The digital payments giant announced a deal to acquire start-up Happy Returns on Thursday for an undisclosed amount. The 120-person Santa Monica-based company lets people return things they bought online, in person.
“The post-purchase experience is something we’ve been looking into, since it’s such a pain point — people want to shop online and return in store, and vice versa,” Frank Keller, senior vice president of consumer in-store and digital commerce at PayPal, told CNBC in a phone interview. “For retailers, we’re providing more comprehensive services beyond payments.”
Thursday’s deal follows PayPal’s $4 billion acquisition of Honey, a browser extension that lets consumers find and use coupons while shopping online, in late 2019. PayPal also announced a deal in March to buy cryptocurrency security company, Curv, for $200 million. PayPal had been an early venture investor in Happy Returns.
The acquisition will help solve sometimes messy logistics of returning and shipping items for merchants, and help drive foot traffic to those businesses as the economy reopens, Keller said. Eventually, he expects the product to incentivize more merchants to sign up for PayPal products.
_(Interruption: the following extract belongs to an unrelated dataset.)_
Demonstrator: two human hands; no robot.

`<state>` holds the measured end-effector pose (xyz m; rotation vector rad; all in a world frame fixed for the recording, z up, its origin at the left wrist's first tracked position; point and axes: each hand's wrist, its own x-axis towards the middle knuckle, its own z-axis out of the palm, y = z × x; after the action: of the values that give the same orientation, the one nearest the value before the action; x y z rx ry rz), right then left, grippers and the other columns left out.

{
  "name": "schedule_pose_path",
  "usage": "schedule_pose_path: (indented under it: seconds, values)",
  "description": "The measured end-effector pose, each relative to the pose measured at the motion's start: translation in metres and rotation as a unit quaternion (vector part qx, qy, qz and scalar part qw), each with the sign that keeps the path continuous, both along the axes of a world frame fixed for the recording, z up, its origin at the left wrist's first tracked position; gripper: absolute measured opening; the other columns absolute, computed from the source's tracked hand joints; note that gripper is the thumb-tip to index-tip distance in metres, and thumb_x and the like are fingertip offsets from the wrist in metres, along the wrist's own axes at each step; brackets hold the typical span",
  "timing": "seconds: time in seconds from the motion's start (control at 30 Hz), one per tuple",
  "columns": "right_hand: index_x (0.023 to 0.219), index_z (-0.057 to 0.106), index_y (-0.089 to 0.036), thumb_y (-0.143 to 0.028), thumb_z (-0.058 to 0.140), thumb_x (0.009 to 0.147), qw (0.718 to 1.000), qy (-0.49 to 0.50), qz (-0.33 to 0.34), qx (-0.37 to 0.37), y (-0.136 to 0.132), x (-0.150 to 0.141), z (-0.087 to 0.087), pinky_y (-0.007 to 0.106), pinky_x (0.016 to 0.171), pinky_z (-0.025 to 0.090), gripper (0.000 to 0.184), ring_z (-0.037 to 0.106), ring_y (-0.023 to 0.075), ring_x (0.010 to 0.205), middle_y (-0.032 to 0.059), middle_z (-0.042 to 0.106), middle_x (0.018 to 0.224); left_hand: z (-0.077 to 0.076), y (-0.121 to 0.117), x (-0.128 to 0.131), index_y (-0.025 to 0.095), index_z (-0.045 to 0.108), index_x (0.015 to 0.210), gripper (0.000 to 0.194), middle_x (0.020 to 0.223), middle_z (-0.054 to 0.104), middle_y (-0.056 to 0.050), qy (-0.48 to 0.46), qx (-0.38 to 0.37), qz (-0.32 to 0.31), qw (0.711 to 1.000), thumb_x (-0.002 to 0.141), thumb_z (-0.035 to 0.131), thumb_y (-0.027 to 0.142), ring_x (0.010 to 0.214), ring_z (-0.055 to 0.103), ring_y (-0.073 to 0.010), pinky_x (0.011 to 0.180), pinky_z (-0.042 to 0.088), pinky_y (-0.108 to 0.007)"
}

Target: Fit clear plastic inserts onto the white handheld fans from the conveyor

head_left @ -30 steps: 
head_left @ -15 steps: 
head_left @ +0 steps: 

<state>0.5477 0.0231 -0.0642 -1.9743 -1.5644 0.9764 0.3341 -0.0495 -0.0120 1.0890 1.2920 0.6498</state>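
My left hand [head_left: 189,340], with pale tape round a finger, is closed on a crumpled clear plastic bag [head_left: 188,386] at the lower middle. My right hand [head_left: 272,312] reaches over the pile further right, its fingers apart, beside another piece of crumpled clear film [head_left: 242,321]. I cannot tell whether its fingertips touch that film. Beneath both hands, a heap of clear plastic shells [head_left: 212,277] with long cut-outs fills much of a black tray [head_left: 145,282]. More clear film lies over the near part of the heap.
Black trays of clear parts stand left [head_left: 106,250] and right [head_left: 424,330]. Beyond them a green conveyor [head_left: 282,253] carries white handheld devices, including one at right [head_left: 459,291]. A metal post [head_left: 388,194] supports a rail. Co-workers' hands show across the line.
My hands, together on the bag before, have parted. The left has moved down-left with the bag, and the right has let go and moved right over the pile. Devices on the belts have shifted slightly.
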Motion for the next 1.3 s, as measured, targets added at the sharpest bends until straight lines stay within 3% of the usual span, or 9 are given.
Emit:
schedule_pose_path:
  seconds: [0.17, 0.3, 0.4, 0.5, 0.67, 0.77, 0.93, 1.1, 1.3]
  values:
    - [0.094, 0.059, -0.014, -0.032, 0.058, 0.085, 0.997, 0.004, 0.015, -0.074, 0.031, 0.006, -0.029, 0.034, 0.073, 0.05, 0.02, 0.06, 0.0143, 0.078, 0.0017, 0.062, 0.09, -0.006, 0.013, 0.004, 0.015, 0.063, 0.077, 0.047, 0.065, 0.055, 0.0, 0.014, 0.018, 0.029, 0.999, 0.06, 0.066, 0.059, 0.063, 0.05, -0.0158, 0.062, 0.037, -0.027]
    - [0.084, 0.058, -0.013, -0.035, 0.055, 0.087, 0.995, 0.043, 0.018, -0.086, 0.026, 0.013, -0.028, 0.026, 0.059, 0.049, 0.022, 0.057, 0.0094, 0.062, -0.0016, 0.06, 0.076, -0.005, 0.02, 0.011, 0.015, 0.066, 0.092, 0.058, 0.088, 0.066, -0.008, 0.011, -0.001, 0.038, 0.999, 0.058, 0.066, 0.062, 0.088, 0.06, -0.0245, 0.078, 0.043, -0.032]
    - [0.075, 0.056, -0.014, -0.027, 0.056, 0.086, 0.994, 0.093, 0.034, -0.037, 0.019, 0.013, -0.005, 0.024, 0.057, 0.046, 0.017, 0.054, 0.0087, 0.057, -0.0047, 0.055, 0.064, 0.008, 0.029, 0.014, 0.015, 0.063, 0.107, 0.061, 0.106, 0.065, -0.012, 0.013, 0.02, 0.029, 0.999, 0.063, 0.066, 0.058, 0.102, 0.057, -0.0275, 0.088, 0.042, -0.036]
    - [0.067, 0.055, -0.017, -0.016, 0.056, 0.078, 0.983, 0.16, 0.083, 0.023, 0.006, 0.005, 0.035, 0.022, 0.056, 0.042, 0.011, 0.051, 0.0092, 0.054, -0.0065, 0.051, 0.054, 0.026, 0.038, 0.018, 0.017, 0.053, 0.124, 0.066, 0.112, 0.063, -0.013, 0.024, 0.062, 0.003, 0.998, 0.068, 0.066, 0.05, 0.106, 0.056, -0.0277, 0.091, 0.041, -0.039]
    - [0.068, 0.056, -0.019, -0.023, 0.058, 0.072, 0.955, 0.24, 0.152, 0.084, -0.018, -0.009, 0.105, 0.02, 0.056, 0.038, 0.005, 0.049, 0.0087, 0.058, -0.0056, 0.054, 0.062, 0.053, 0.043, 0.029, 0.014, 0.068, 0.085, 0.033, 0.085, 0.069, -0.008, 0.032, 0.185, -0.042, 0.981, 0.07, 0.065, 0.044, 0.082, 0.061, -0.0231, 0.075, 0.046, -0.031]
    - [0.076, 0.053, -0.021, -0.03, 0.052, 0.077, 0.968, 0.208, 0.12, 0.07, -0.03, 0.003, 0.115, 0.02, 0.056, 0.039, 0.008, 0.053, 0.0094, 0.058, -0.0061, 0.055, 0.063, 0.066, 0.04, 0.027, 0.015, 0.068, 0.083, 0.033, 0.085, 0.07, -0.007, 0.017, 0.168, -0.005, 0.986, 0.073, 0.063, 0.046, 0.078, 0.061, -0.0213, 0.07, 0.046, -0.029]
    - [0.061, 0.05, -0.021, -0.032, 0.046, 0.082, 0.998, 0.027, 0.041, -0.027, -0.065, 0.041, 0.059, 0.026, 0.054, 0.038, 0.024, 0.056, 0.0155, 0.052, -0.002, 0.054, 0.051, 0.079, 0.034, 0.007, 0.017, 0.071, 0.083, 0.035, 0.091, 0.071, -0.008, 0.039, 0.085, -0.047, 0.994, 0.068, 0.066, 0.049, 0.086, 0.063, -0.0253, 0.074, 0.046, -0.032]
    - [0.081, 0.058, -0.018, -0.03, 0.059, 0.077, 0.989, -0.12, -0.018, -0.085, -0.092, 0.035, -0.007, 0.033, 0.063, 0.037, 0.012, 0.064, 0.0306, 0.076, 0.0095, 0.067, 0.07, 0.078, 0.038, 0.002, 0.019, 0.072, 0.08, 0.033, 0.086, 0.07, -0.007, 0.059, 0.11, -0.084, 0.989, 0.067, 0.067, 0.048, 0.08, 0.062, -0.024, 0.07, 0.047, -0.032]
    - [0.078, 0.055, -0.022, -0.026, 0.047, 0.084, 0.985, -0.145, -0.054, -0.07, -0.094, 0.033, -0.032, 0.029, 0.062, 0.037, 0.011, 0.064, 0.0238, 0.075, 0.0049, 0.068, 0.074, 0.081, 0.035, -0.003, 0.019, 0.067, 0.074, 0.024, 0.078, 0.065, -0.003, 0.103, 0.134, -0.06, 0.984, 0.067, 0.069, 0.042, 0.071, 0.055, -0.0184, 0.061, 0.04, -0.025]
The company, founded by Max Levchin and Peter Thiel, works with roughly 31 million businesses that will eventually have access to the in-person returns network.
The deal also fits into CEO Dan Schulman’s recent, public focus on PayPal’s “commerce platform.” Schulman underlined online shopping as a key leg of growth during an investor day earlier this year.
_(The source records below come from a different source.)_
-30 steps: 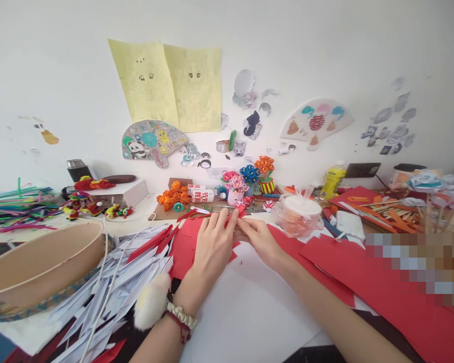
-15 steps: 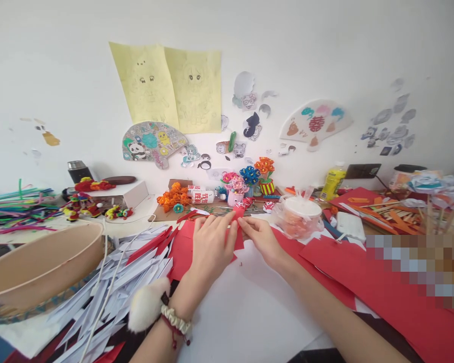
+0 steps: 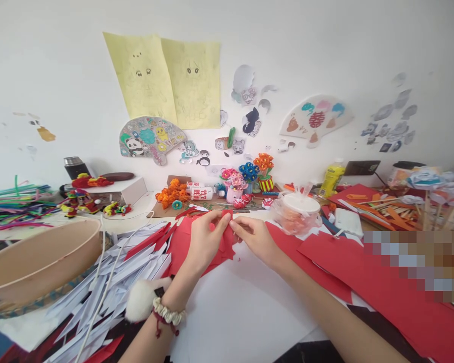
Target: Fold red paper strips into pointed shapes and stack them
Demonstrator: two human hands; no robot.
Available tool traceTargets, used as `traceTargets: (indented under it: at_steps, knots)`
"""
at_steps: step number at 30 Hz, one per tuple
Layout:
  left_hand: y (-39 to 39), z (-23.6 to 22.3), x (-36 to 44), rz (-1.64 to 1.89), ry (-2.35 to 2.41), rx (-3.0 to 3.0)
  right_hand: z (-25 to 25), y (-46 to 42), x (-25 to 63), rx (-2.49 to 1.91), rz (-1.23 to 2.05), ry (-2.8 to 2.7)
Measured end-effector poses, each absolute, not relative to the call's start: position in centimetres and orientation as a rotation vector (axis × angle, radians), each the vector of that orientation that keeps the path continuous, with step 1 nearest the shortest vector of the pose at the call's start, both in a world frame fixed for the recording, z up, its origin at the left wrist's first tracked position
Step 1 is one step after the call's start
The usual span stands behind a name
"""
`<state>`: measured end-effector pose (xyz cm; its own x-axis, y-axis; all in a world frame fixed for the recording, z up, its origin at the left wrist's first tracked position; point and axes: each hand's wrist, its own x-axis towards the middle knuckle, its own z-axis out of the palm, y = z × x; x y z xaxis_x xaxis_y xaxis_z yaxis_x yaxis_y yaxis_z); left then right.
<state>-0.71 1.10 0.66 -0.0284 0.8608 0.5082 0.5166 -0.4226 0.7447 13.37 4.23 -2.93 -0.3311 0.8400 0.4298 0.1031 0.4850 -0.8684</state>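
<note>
My left hand (image 3: 209,237) pinches a small piece of red paper (image 3: 227,214) between thumb and fingers, above the far end of a white sheet (image 3: 249,307). Close by on the right, my right hand (image 3: 255,237) has its thumb and forefinger closed on the edge of the same piece. Part of the paper is hidden behind the fingers. Under and beside my left hand lie larger red sheets (image 3: 179,252). A tiny red scrap (image 3: 239,259) rests on the white sheet below the hands.
Folded white paper strips (image 3: 136,267) and a beige basin (image 3: 41,252) are at left. Long red sheets (image 3: 382,287) cover the right side. Behind the hands stand a bagged white-lidded tub (image 3: 300,204), pipe-cleaner flowers (image 3: 234,179) and a yellow bottle (image 3: 332,177).
My left hand has turned, its thumb now showing on the red paper instead of the back of the fingers. Both hands stay close together. The view has shifted slightly.
</note>
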Motion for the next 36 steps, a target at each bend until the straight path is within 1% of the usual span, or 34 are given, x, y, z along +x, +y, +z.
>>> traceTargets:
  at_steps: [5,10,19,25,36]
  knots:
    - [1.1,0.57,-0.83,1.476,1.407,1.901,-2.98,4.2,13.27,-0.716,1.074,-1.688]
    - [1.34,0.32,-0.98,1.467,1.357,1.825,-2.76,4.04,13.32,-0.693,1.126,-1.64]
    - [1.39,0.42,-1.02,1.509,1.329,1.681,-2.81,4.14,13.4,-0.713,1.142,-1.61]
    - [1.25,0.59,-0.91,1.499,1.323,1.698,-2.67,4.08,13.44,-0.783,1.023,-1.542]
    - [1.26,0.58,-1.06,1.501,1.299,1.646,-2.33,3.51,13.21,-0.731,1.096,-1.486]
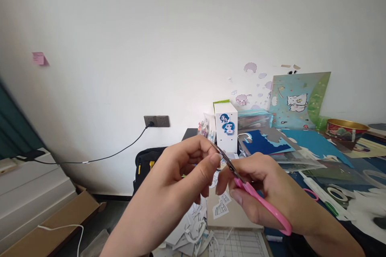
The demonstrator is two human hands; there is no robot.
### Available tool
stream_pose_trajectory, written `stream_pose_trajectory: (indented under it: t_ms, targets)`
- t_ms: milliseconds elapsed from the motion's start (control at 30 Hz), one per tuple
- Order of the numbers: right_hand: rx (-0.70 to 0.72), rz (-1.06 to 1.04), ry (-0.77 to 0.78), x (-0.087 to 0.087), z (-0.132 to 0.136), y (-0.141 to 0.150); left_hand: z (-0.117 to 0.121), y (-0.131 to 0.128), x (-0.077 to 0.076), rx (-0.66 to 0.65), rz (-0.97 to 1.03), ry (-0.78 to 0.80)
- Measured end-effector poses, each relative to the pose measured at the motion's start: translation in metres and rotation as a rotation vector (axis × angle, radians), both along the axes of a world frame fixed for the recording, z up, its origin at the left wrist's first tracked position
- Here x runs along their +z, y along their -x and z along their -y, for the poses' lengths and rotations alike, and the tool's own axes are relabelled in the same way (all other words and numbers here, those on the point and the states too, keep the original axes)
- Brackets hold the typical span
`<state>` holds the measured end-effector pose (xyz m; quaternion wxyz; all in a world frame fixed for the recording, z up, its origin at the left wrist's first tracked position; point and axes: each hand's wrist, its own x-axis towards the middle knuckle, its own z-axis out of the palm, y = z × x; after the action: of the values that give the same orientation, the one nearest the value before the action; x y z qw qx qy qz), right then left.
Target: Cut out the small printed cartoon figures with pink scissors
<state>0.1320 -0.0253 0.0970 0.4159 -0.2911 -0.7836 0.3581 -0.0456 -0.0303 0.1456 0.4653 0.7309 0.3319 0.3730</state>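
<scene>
One pair of scissors with pink plastic handles and slim dark metal blades shows in the head view, raised in front of you in your right hand. Your right fingers are wrapped around the handles near the pivot, and one pink loop sticks out toward your wrist. The scissors should feel light and rigid, the plastic perhaps a little slick; take them by the loops, well behind the points. The blades reach your left hand, whose thumb and forefinger nearly meet at the tips; you cannot tell from here what, if anything, they pinch. Below, white paper pieces with black line drawings lie on a flat tan board, beside a heap of white paper scraps. Such paper would likely be thin, floppy and easily creased or torn, so hold it lightly by its blank margin.
</scene>
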Motion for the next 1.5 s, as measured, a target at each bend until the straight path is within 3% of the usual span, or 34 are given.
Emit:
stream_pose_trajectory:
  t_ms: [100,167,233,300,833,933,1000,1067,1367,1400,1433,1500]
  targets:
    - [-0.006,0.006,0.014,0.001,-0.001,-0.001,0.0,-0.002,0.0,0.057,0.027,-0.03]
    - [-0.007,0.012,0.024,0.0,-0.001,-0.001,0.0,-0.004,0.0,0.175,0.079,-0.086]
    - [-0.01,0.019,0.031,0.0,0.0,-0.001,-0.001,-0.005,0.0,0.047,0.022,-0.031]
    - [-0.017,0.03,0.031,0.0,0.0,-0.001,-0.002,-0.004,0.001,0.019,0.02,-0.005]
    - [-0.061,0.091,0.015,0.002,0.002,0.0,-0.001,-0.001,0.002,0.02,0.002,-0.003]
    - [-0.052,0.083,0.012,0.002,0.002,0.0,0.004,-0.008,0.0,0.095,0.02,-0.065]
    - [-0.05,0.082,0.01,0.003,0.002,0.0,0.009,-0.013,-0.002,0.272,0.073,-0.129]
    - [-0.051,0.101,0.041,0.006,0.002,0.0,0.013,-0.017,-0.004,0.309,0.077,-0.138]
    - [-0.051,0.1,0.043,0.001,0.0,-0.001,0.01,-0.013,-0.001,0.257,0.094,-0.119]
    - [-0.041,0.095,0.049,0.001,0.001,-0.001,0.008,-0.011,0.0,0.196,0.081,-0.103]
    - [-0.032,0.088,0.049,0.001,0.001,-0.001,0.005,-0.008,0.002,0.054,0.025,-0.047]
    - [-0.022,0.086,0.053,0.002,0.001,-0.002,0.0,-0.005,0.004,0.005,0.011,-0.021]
The pandemic-induced boom in online shopping helped drive record payment volume and revenue for PayPal in recent quarters. During first-quarter earnings last week, Schulman highlighted plans to roll out a “next-generation digital wallet” this year, which he described as “all-in-one, personalized app” that will “provide increasingly customized and unique shopping, financial services, and payments experiences.”
Happy Returns has roughly 2,600 drop-off locations where shoppers can return products for an immediate refund or exchange. The company also highlights a lower environmental impact. It relies on reusable totes instead of cardboard, to transport returns. The start-up works with direct-to-consumer brands including Rothy’s, Revolve, Everlane, as well as brands like Dressbarn and Steve Madden.
“It’s a far better consumer experience, because it doesn’t involve printing labels, cardboard boxes, and most importantly for shoppers it doesn’t involve waiting to get your money back,” David Sobie, CEO and co-founder of Happy Returns, told CNBC.
PayPal has been a Wall Street favorite during the pandemic as consumers shift to online banking. Executives expect the trend to continue, and paying online will “remain essentially unchanged in a post-Covid world,” Schulman said during first-quarter earnings call. Shares are up nearly 70% since May of last year. But after a tech-driven sell-off this week, PayPal’s stock is up about 3% for the year.